• **SUPPLIED DATA**:
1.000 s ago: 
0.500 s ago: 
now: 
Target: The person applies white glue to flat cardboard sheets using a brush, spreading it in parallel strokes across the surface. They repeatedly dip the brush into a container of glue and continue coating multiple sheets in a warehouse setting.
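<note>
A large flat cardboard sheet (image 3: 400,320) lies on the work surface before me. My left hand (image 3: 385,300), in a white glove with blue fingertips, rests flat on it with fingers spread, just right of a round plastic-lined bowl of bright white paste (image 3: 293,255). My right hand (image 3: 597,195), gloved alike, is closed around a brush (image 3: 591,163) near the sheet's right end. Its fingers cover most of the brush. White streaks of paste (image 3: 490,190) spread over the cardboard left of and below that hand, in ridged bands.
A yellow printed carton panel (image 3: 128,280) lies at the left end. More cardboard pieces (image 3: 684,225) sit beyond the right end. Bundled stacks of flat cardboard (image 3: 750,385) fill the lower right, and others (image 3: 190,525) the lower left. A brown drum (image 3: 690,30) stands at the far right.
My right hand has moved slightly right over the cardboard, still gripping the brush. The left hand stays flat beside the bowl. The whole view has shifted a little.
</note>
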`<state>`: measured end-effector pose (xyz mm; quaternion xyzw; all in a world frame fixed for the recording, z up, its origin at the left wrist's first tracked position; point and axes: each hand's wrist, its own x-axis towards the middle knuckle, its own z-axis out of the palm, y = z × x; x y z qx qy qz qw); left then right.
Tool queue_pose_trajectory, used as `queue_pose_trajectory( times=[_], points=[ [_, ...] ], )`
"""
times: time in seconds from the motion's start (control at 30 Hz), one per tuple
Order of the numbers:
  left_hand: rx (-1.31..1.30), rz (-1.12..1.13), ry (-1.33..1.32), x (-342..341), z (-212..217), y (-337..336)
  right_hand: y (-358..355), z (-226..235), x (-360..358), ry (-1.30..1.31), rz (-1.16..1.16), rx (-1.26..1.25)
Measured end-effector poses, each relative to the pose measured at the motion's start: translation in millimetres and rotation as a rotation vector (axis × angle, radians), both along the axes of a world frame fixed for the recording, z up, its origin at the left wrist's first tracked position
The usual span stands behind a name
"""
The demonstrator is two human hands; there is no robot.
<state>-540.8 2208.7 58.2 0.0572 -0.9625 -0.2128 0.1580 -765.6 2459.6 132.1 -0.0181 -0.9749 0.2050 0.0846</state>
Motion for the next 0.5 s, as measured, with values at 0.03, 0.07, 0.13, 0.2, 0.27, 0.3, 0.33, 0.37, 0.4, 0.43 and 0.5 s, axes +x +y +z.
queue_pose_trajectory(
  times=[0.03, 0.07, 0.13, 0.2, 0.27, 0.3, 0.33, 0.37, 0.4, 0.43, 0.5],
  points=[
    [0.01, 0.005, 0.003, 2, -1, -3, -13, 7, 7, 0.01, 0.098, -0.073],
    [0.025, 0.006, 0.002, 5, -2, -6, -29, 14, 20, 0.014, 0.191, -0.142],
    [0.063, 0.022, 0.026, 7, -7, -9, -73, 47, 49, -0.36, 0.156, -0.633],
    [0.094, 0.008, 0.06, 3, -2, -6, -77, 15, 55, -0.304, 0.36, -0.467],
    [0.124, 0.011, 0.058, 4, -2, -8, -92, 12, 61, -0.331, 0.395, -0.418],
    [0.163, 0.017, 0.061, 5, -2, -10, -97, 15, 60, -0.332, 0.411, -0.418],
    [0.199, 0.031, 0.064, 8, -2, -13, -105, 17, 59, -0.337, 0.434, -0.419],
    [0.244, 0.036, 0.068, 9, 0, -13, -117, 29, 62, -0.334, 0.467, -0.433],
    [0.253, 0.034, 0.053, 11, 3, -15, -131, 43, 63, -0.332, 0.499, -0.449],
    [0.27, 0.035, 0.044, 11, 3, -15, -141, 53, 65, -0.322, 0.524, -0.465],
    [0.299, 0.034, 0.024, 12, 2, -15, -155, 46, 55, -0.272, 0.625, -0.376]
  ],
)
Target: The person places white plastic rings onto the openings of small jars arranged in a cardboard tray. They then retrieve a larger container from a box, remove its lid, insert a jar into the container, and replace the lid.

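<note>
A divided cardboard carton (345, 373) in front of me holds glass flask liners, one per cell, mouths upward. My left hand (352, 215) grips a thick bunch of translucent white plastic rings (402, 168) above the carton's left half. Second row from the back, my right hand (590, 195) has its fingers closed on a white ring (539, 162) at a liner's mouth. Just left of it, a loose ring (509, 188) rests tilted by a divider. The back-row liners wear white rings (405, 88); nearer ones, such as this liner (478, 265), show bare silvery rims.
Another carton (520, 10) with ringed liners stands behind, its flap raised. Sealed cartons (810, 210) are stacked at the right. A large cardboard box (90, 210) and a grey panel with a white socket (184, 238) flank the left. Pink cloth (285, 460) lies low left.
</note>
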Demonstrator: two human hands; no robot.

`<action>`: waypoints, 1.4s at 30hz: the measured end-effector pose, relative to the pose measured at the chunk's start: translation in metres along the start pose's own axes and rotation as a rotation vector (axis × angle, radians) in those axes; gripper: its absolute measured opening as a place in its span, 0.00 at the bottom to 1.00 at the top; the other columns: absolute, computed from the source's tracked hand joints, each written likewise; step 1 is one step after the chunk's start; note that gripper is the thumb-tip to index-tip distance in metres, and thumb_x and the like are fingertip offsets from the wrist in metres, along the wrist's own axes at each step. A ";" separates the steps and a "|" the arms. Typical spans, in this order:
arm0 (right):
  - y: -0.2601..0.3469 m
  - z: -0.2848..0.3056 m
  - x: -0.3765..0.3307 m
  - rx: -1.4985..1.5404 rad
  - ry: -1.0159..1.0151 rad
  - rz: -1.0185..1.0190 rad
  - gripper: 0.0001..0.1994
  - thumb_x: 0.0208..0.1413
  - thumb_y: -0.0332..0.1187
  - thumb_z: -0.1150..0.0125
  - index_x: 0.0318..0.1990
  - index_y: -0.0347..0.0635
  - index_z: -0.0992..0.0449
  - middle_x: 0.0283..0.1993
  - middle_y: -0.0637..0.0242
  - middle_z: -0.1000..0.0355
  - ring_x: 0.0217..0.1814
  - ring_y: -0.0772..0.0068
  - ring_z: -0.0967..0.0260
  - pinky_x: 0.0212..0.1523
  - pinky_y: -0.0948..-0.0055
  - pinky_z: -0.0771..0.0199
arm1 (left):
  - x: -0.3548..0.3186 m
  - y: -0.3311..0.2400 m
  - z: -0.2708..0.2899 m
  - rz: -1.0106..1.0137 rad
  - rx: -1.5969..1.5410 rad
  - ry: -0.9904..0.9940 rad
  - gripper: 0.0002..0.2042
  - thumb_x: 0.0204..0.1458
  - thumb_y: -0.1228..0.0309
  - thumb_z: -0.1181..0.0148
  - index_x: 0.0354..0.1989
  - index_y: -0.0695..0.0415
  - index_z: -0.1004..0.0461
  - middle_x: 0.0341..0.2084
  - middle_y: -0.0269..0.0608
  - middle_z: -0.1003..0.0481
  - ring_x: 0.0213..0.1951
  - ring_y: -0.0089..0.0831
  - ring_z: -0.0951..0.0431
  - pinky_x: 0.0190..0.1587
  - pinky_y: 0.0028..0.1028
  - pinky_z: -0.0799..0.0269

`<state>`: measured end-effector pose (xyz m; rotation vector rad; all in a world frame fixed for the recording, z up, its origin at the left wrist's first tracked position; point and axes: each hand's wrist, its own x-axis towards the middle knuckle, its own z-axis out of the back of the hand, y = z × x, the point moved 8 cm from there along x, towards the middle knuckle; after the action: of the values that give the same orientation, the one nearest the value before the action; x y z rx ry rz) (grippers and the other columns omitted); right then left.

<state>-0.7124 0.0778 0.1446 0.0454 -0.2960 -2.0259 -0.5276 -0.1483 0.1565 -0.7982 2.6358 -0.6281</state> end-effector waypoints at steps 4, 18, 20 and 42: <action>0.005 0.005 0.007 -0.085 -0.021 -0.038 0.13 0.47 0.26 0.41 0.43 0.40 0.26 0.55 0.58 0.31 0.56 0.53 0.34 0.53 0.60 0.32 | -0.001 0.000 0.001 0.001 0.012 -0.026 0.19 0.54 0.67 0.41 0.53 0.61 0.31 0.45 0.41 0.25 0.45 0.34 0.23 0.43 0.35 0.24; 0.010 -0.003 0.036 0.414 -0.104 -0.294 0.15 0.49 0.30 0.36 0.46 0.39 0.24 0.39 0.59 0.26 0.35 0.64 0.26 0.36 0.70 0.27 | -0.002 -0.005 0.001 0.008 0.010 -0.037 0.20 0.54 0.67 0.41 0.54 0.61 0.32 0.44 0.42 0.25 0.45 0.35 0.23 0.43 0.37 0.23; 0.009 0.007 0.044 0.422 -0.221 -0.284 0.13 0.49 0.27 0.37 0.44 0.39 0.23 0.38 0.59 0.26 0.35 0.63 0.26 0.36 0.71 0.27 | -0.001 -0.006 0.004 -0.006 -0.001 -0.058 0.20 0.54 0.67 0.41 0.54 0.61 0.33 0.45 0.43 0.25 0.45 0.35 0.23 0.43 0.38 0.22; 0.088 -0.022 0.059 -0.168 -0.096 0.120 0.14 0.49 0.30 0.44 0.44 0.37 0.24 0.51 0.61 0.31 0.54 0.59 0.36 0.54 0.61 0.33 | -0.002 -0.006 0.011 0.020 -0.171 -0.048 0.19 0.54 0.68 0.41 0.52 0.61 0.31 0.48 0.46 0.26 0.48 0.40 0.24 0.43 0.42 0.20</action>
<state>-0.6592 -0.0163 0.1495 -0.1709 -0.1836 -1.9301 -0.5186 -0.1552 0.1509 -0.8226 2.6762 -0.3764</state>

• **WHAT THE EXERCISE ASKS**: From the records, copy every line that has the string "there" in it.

• **EXERCISE SOLUTION**:
The demonstrator is two human hands; there is no robot.
`<state>`: measured end-effector pose (xyz m; rotation vector rad; all in a world frame fixed for the recording, z up, its origin at the left wrist's first tracked position; point and axes: each hand's wrist, its own x-axis towards the middle knuckle, its own z-axis out of the back of the hand, y = z × x, the point moved 8 cm from there along x, towards the middle knuckle; after the action: of the values that give the same orientation, the one nearest the value before the action; x y z rx ry rz) (grippers and the other columns omitted); right then left.

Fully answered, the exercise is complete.